Job Description

We are a global ESG leader with operations in 130+ countries, trusted by institutional investors and clients worldwide. With rapid growth through M&A and organic expansion, safeguarding data, platforms, and client trust is mission-critical.

The Opportunity

We are seeking a

Director of Cybersecurity

to design, build, and lead the firm's cybersecurity function. The successful candidate will scale a currently lean team, oversee outsourced SOC/NOC operations, and progressively build internal capability.
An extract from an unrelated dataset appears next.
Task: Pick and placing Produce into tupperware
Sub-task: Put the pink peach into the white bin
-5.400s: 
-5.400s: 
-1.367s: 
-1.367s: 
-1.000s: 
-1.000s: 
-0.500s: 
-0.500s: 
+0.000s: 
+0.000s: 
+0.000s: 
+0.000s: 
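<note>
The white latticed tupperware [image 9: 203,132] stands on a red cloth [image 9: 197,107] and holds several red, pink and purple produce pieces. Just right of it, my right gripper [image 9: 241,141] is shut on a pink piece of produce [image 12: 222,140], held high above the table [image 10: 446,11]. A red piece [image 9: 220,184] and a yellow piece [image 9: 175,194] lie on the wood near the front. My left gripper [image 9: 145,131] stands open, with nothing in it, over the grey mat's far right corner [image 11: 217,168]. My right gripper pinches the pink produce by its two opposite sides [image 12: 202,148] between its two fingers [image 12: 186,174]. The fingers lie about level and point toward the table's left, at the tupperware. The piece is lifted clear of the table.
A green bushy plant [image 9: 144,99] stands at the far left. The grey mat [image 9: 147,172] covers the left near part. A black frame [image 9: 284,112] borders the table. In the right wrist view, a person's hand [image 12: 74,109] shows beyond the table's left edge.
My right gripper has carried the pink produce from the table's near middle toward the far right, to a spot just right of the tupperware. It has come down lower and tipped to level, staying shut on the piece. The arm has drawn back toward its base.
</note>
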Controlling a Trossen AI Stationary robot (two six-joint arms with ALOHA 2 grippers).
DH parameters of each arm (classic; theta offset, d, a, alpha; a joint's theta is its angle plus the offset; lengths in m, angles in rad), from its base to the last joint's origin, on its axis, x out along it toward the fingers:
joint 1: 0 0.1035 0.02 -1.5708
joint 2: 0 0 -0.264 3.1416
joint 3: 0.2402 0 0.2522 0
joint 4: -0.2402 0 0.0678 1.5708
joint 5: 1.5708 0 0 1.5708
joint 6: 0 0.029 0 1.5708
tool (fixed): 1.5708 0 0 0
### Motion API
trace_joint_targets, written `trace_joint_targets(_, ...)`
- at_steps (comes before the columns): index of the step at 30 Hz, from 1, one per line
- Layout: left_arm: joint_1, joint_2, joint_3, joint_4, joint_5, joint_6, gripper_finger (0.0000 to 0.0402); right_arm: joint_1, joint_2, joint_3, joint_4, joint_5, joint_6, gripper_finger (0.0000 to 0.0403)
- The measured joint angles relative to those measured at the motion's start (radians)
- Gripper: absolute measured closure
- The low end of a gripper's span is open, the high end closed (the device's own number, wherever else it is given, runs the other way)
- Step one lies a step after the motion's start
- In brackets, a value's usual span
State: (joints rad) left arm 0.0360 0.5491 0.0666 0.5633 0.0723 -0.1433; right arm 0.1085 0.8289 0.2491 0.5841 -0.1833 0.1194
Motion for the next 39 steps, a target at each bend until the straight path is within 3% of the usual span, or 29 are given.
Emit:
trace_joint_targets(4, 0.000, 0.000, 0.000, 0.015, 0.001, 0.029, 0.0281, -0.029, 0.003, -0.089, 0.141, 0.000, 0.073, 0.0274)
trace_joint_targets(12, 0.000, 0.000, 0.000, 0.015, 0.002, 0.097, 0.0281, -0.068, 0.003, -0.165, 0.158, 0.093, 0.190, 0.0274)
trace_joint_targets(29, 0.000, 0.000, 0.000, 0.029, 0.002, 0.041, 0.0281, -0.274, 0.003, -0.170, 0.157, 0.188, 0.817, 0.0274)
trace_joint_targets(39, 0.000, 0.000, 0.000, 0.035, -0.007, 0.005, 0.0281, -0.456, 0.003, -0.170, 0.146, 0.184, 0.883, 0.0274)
This role blends

strategic leadership

with

hands-on execution

across governance, risk, compliance, and advanced threat management.

Key Responsibilities

Strategy & Governance

+ Define and execute a multi-year cybersecurity roadmap aligned with ESG and enterprise priorities.
+ Establish KPIs, reporting metrics, and a cyber maturity framework to measure progress.
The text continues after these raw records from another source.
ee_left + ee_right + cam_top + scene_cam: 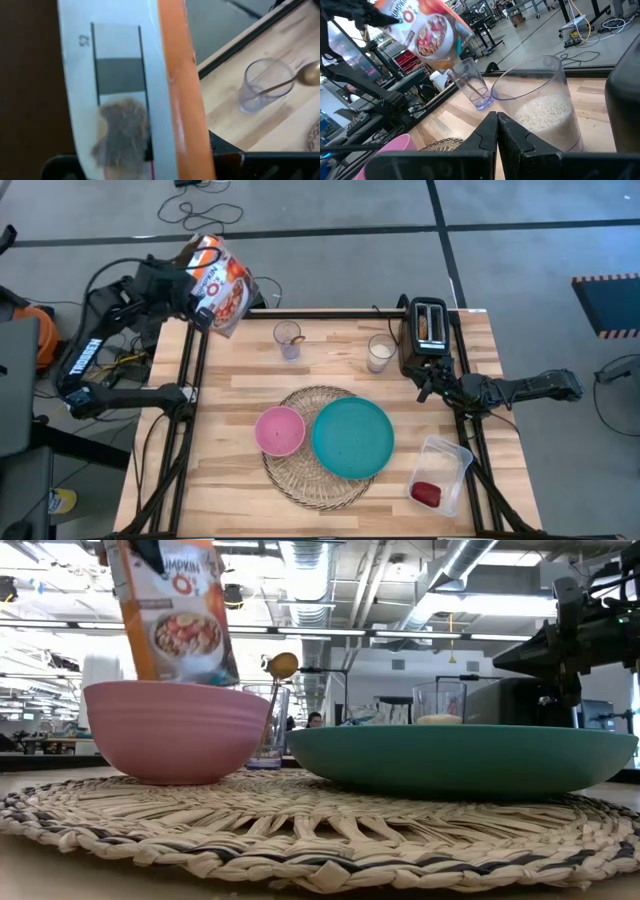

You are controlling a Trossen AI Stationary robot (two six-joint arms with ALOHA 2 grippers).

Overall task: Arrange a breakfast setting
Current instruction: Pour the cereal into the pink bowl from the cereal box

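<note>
A round wicker mat [318,470] lies at the table's middle. On it stand a pink bowl [279,430] and a teal plate [352,437]. A gold spoon [280,665] stands in a clear glass [288,338] at the far side. A dark-red fruit [426,493] lies in a clear tub [445,460] at the near right. The bread ring is not plainly in view. My left gripper [188,288] is shut on an orange-and-white cereal bag [220,282] above the table's far-left corner. My right gripper [497,131] is shut and empty, low in front of the black toaster [425,330]. My left gripper holds the cereal bag by its upper end [150,552]. The bag hangs below the fingers, tilted, lifted clear of the table. In the left wrist view the bag's back [125,90] fills the picture and hides the place of contact.
A glass with white grains [380,352] stands beside the toaster, just beyond my right gripper. Something tan shows in a toaster slot [423,326]. Bare wood lies at the table's near left and far left.
</note>
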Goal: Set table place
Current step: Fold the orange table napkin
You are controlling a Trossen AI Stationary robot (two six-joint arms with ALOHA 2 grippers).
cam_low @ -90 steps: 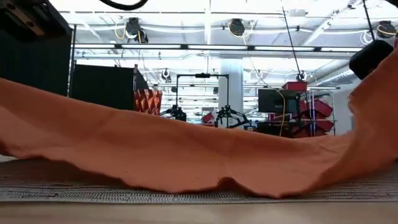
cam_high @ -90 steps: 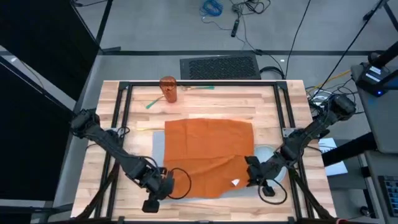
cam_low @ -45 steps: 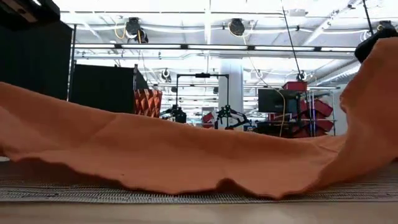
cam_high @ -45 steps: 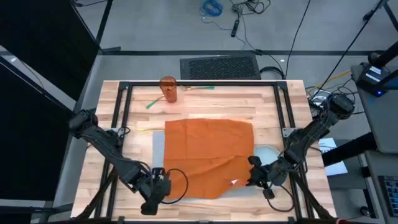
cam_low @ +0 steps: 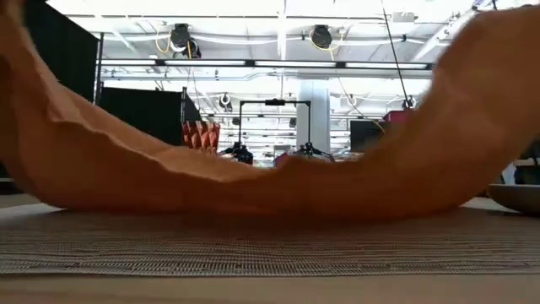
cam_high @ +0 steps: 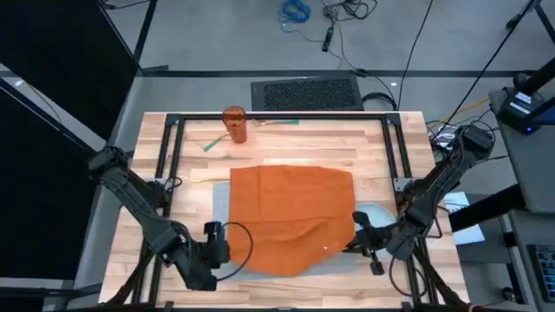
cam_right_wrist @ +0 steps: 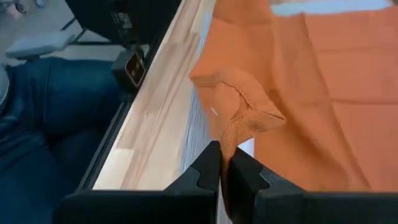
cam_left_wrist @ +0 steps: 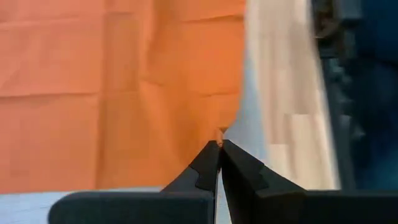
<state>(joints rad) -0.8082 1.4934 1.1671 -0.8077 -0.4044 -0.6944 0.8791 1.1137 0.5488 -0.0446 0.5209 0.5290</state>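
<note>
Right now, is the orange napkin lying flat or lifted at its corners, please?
Lifted: left gripper and right gripper each pinch a napkin corner, and the low view shows both ends raised, middle sagging onto the placemat.

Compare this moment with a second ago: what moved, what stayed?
Both grippers, left and right, shut on the orange napkin's near corners, lifted them higher, so the cloth now sags between. The orange cup, plate and placemat stayed put.
</note>
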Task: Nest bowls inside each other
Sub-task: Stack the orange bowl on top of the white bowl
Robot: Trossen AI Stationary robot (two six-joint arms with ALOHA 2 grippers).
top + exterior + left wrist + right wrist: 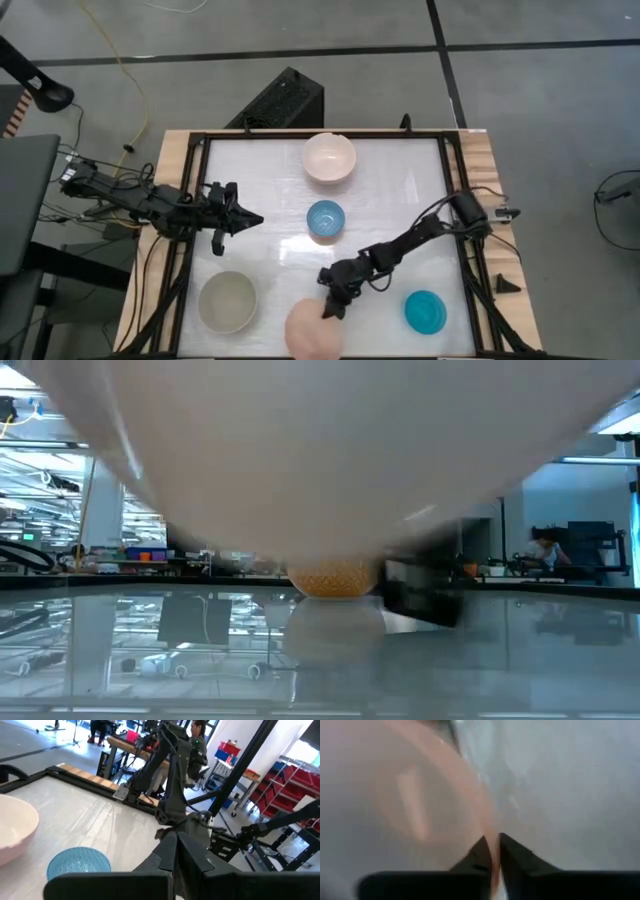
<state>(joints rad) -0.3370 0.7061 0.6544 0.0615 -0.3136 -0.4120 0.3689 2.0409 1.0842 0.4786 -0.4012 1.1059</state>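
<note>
Five bowls stand on the white table. The cream-pink bowl [329, 157] is at the far middle and the light blue bowl [325, 220] is at the centre. The grey-beige bowl [228, 301] is near left and the teal-blue bowl [426, 312] near right. At the near edge is the salmon-pink bowl [310, 332], which fills the low view [320, 450]. My right gripper [330, 306] is shut on this bowl's far rim. My left gripper [255, 218] hovers shut at the left, left of the light blue bowl [79, 862]. My right gripper pinches the salmon-pink bowl's rim [492, 837] on the bowl's far side, one finger inside the bowl and one outside. The fingers come slanting down from the table's far right. Whether the bowl's base is still on the table, I cannot tell.
A black frame [452, 200] borders the table on wooden edges. My right arm [410, 240] stretches from the right side across toward the near middle. Bare table lies between the grey-beige bowl and the light blue bowl.
</note>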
Operational Oversight (Outsourced SOC/NOC)

+ Govern third-party SOC/NOC providers to ensure 24x7 monitoring, rapid detection, and incident response.
+ Manage vendor SLAs, escalation processes, and security event workflows.
+ Lead incident response playbooks, coordinating across internal teams and external partners.

Risk, Compliance & Trust

+ Ensure compliance with GDPR, ISO 27001, SOC 2, and emerging regulations such as DORA and Cyber Essentials Plus.
+ Partner with Compliance and Legal teams to align policies with ESG transparency requirements.

Innovation & Technology

+ Deploy and optimize advanced platforms: XDR, SIEM, IAM, and Zero Trust frameworks.
+ Introduce automation and AI to accelerate threat detection and response.
+ Evaluate and manage third-party/vendor risk across the supply chain.

Team Growth & Leadership

+ Build and scale an in-house cybersecurity team (analysts, engineers, architects) across key global regions.
+ Mentor and develop staff, while fostering a security-first culture across the business.
+ Lead employee awareness and training initiatives to raise overall cyber resilience.

Candidate Profile

12+ years in IT security, including 5+ in senior leadership roles. Experience

building teams from the ground up

and managing outsourced SOC/NOC partnerships. Expertise in cloud security (Azure/AWS), endpoint protection (EDR/XDR), SIEM, and IAM solutions. Strong understanding of regulatory frameworks: GDPR, ISO 27001, SOC 2; familiarity with ESG and financial services compliance is a plus. Demonstrated ability to scale cybersecurity functions in global, complex environments. Excellent communicator with proven ability to engage stakeholders across technology, operations, and compliance.

Success Measures

Uplift in cyber maturity index within 12-18 months. Reduced mean time to detect/respond (MTTD/MTTR) through SOC governance. Effective first-line oversight of outsourced SOC/NOC providers. Growth of internal cybersecurity capability from baseline to scalable team. Demonstrable reduction in organizational cyber risk profile.

Why This Role Matters

This is a

build-and-scale leadership mandate

. The Director of Cybersecurity will establish the firm's global cyber capability, balancing outsourced expertise with in-house team growth, while enabling sustainable business expansion and protecting client trust.